*COLLECTED DATA:*

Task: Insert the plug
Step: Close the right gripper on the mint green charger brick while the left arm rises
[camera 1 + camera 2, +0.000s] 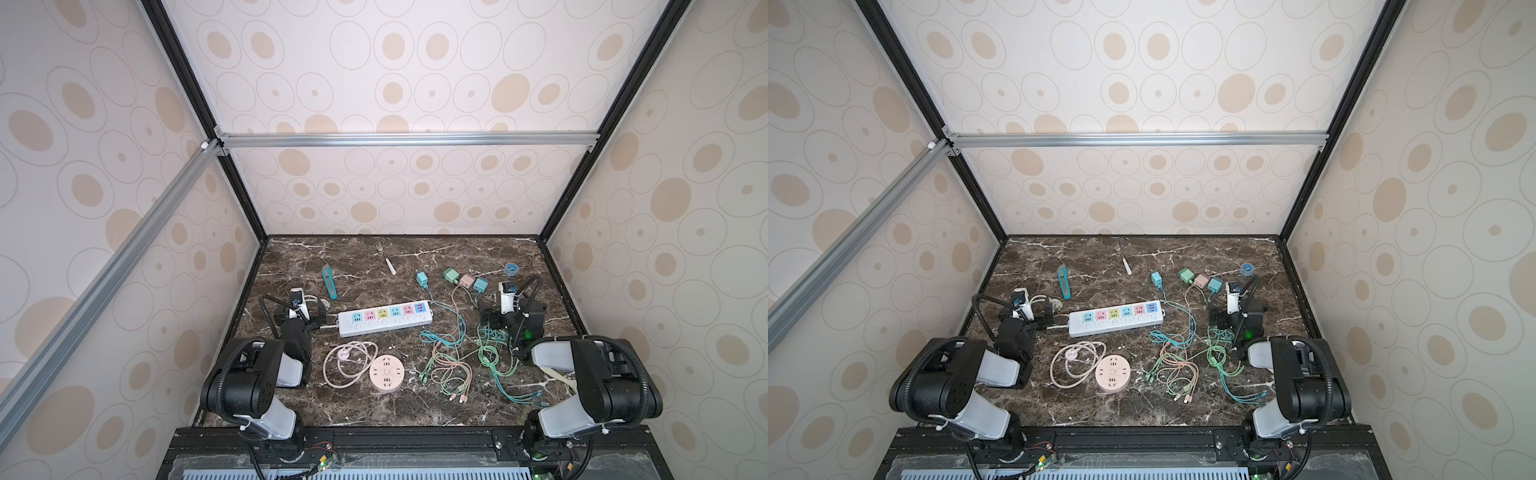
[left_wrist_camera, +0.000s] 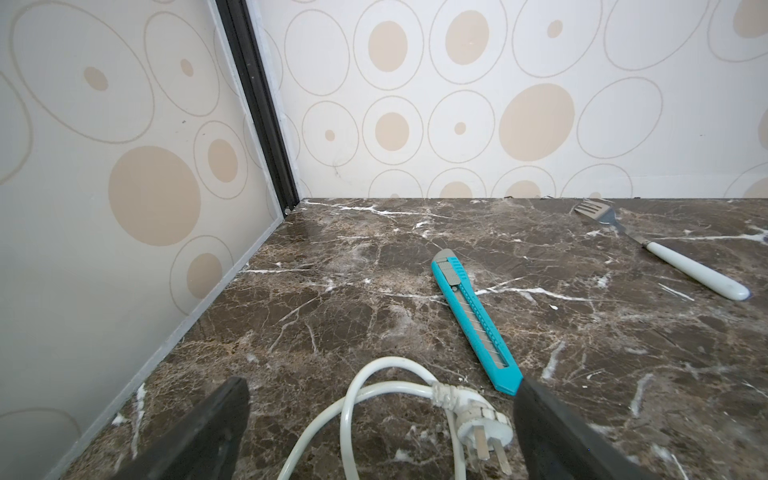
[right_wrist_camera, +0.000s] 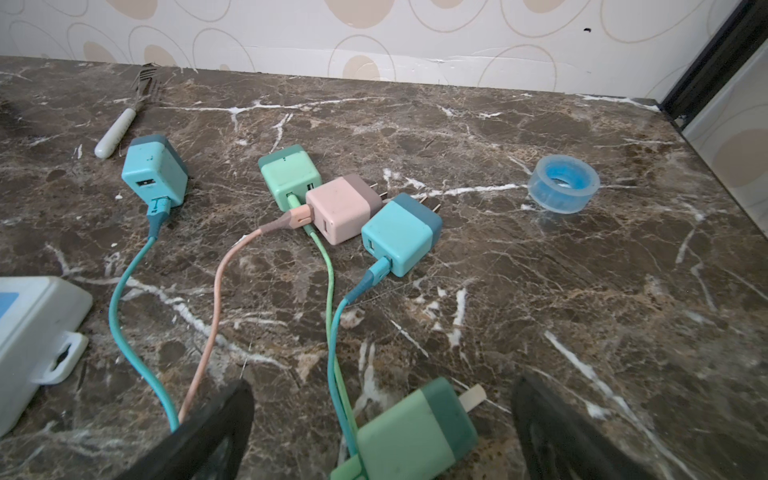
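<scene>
A boxy green plug (image 3: 415,432) lies on the veined marble table (image 3: 540,291) between the spread jaws of the right end effector (image 3: 382,382), flat prongs angled toward the right wall; the left end effector (image 2: 382,382) gapes too

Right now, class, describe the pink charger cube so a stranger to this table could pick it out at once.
Start at the white power strip on the marble table, then look past its right end, toward the back wall, to three charger cubes in a row. The pink charger cube is the middle one, between a green cube and a blue cube; it alone is pink.
</scene>
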### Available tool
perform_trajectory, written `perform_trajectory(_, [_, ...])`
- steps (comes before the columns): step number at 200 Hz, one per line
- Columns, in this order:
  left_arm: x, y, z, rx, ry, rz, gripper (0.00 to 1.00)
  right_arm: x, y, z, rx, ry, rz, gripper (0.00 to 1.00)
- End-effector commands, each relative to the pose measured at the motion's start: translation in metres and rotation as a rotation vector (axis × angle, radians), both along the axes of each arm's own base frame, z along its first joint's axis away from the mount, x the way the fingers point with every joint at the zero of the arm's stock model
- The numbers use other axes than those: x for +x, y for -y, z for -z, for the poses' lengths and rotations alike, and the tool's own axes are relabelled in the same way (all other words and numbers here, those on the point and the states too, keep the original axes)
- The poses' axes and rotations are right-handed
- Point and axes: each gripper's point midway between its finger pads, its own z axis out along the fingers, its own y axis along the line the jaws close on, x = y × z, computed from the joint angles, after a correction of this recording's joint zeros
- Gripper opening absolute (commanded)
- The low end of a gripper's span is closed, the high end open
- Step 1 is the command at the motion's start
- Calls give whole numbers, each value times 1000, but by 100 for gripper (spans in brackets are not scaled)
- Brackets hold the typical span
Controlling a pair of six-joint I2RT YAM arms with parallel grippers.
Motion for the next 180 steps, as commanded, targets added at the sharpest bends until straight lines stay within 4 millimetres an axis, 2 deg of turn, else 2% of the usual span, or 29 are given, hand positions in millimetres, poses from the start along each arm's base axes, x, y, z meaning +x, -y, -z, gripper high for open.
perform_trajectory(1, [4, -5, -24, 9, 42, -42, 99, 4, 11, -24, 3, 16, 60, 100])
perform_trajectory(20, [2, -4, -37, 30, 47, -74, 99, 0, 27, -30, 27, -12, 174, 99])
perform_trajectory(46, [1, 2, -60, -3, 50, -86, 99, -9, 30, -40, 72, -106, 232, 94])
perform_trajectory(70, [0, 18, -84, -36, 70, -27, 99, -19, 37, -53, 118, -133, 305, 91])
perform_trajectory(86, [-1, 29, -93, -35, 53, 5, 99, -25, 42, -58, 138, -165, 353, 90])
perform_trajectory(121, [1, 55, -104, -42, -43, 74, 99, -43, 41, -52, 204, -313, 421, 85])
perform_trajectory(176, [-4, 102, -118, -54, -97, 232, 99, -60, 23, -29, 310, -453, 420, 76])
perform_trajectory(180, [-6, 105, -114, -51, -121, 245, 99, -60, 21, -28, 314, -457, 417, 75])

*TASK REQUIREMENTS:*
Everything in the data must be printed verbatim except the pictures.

*SOLUTION TO THIS PROBLEM:*
Task: Insert the plug
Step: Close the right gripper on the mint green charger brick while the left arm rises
[camera 1 + camera 2, +0.000s] 
[left_wrist_camera, +0.000s] 
[right_wrist_camera, +0.000s] 
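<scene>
A boxy green plug (image 3: 415,432) lies on the veined marble table (image 3: 540,291) between the spread jaws of the right end effector (image 3: 382,382), flat prongs angled toward the right wall; the left end effector (image 2: 382,382) gapes too

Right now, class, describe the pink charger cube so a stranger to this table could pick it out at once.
Start at the white power strip on the marble table, then look past its right end, toward the back wall, to three charger cubes in a row. The pink charger cube is the middle one, between a green cube and a blue cube; it alone is pink.
</scene>
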### Available tool
perform_trajectory, written `perform_trajectory(_, [_, ...])`
- steps (comes before the columns): step number at 200 Hz, one per line
- Columns, in this order:
  left_arm: x, y, z, rx, ry, rz, gripper (0.00 to 1.00)
  right_arm: x, y, z, rx, ry, rz, gripper (0.00 to 1.00)
- End-effector commands, each relative to the pose measured at the motion's start: translation in metres and rotation as a rotation vector (axis × angle, radians), both along the axes of each arm's own base frame, z along its first joint's axis away from the mount, x the way the fingers point with every joint at the zero of the arm's stock model
- The numbers use other axes than those: x for +x, y for -y, z for -z, for the poses' lengths and rotations alike, and the tool's own axes are relabelled in the same way (all other words and numbers here, those on the point and the states too, keep the original axes)
- The poses' axes and rotations are right-handed
- Point and axes: each gripper's point midway between its finger pads, its own z axis out along the fingers, its own y axis along the line the jaws close on, x = y × z, computed from the joint angles, after a correction of this recording's joint zeros
- Gripper opening absolute (commanded)
- The low end of a gripper's span is closed, the high end open
- Step 1 is the command at the motion's start
- Calls give whole numbers, each value times 1000, but by 100 for gripper (spans in brackets are not scaled)
- Brackets hold the typical span
Controlling a pair of six-joint I2RT YAM arms with parallel grippers.
Motion for the next 180 steps, as commanded, targets added at the sharpest bends until straight lines stay within 4 millimetres an axis, 2 deg of turn, else 2% of the usual span, or 29 are given, hand positions in millimetres, poses from the start along each arm's base axes, x, y, z meaning +x, -y, -z, gripper high for open.
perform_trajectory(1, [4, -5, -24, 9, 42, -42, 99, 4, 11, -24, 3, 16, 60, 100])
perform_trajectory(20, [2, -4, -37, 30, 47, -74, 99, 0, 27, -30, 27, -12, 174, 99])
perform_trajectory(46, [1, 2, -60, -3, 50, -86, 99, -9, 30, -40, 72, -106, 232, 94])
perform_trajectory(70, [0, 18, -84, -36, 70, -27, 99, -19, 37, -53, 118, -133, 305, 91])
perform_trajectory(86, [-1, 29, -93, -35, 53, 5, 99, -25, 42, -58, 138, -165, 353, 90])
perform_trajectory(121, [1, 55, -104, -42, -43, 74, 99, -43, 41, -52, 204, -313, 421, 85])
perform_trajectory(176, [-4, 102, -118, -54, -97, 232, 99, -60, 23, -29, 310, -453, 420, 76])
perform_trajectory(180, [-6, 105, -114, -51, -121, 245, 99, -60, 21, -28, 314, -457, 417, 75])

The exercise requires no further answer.